● WHAT THIS TASK INVOLVES:
Count every line below in which "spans" occurs, then give only the count.
[[ INFORMATION, beginning ]]
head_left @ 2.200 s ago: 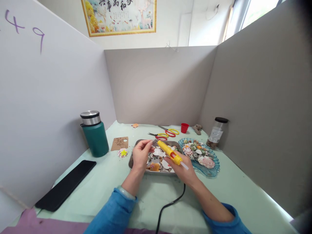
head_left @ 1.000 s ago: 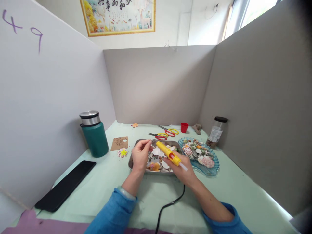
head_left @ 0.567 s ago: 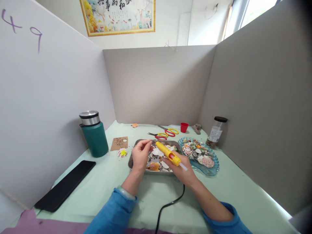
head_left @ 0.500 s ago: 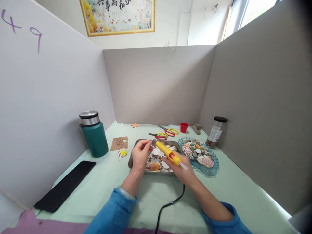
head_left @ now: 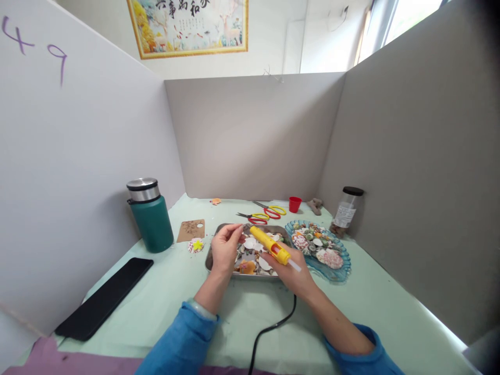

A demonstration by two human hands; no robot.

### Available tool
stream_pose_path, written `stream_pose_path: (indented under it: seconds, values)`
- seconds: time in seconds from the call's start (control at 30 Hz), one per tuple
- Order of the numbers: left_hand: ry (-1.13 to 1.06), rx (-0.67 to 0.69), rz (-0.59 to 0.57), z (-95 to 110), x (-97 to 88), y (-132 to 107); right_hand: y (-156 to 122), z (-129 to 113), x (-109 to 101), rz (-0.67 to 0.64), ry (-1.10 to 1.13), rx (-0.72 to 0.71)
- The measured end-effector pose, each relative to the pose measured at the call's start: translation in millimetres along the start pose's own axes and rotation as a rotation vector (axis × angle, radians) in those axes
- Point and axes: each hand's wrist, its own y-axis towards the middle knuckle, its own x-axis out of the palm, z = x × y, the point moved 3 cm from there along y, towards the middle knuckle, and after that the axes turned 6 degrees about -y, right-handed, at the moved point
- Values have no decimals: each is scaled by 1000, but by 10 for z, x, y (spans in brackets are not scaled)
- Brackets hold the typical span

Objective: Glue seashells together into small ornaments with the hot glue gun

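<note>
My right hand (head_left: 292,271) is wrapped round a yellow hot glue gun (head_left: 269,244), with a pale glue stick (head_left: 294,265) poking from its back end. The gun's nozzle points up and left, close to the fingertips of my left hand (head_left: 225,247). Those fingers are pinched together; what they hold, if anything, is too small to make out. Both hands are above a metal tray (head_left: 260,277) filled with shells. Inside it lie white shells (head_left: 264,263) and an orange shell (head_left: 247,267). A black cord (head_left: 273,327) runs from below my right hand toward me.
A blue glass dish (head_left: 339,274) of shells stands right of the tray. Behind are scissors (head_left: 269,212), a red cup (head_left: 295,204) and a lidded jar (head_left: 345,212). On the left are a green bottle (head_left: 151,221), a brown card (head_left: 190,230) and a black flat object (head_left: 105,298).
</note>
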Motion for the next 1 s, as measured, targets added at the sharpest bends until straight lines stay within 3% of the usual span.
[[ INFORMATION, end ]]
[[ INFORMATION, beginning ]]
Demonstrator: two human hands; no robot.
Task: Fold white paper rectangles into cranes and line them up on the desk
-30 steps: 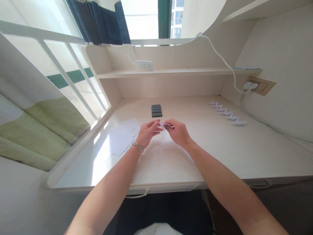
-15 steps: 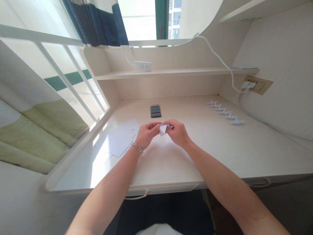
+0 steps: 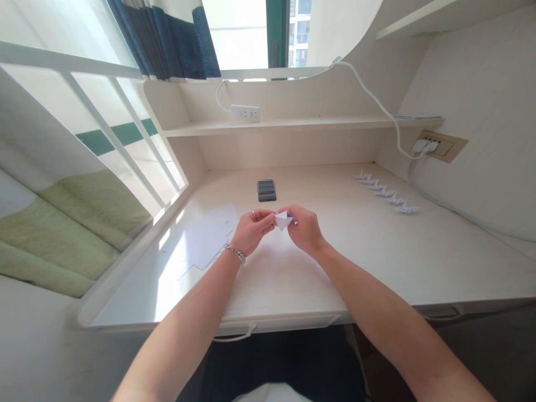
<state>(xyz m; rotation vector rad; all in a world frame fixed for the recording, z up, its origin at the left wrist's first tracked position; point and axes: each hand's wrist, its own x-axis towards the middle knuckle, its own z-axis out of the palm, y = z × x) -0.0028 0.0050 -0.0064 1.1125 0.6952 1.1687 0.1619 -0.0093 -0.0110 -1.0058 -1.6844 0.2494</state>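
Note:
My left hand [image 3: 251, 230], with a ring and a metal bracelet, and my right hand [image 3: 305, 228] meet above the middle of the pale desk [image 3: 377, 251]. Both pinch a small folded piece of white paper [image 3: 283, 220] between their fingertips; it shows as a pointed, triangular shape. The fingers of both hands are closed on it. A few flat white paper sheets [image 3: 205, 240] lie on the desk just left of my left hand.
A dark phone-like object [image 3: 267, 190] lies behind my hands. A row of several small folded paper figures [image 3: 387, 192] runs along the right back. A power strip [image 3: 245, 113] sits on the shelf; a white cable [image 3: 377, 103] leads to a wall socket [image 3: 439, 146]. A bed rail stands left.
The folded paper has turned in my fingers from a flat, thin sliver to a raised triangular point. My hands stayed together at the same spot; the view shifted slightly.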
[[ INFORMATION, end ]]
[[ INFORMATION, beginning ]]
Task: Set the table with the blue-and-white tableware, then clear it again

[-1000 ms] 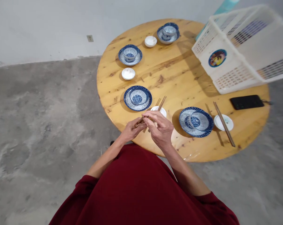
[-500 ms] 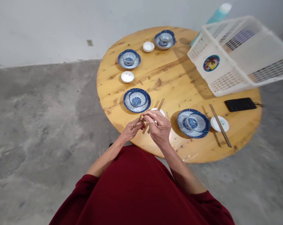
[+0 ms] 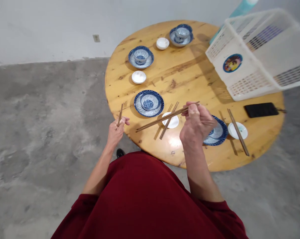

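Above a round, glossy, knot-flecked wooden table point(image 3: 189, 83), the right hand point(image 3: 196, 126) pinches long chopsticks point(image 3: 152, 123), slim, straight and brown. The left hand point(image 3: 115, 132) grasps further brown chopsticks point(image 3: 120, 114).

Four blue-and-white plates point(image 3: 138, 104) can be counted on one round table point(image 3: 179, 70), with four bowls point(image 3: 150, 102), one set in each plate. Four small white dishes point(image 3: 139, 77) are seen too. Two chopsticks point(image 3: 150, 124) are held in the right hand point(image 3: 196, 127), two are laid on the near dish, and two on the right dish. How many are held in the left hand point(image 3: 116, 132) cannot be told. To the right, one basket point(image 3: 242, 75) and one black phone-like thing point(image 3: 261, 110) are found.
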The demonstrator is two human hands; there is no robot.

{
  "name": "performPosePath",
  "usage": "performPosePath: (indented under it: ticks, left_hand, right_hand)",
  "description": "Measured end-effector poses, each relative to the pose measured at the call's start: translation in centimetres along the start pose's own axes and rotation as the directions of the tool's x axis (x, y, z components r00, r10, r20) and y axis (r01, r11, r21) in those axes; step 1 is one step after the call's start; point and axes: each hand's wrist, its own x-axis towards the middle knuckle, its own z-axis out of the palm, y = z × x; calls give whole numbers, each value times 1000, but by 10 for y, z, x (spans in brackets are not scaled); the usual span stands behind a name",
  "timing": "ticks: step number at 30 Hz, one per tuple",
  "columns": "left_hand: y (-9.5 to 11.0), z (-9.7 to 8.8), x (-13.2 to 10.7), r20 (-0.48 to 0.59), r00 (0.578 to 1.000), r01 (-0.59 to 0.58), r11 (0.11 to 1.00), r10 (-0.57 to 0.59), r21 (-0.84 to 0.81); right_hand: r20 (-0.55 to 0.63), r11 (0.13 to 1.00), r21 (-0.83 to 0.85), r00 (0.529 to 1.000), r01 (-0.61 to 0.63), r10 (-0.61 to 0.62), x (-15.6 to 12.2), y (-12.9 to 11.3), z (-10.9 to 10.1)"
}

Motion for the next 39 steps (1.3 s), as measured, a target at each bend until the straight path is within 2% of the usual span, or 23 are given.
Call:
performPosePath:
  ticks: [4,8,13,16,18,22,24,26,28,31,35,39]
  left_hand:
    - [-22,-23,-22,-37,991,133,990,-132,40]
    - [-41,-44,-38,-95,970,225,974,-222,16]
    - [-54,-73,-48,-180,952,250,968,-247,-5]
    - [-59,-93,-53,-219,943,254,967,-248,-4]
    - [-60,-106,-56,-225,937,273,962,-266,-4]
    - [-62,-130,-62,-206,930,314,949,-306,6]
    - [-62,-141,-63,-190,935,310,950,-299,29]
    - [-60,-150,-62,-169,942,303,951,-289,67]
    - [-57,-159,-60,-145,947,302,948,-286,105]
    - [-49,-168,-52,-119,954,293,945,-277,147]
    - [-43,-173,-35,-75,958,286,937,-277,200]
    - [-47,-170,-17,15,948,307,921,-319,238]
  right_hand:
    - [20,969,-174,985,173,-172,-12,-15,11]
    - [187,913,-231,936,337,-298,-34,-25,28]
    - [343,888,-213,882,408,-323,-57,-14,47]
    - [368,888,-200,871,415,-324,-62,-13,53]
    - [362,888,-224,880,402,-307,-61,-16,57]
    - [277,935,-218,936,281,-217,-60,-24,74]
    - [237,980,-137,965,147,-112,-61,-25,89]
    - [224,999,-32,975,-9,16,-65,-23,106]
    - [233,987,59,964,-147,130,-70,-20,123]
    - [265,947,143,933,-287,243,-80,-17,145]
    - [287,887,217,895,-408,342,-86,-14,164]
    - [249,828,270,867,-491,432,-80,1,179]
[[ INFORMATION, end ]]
● RESULT:
2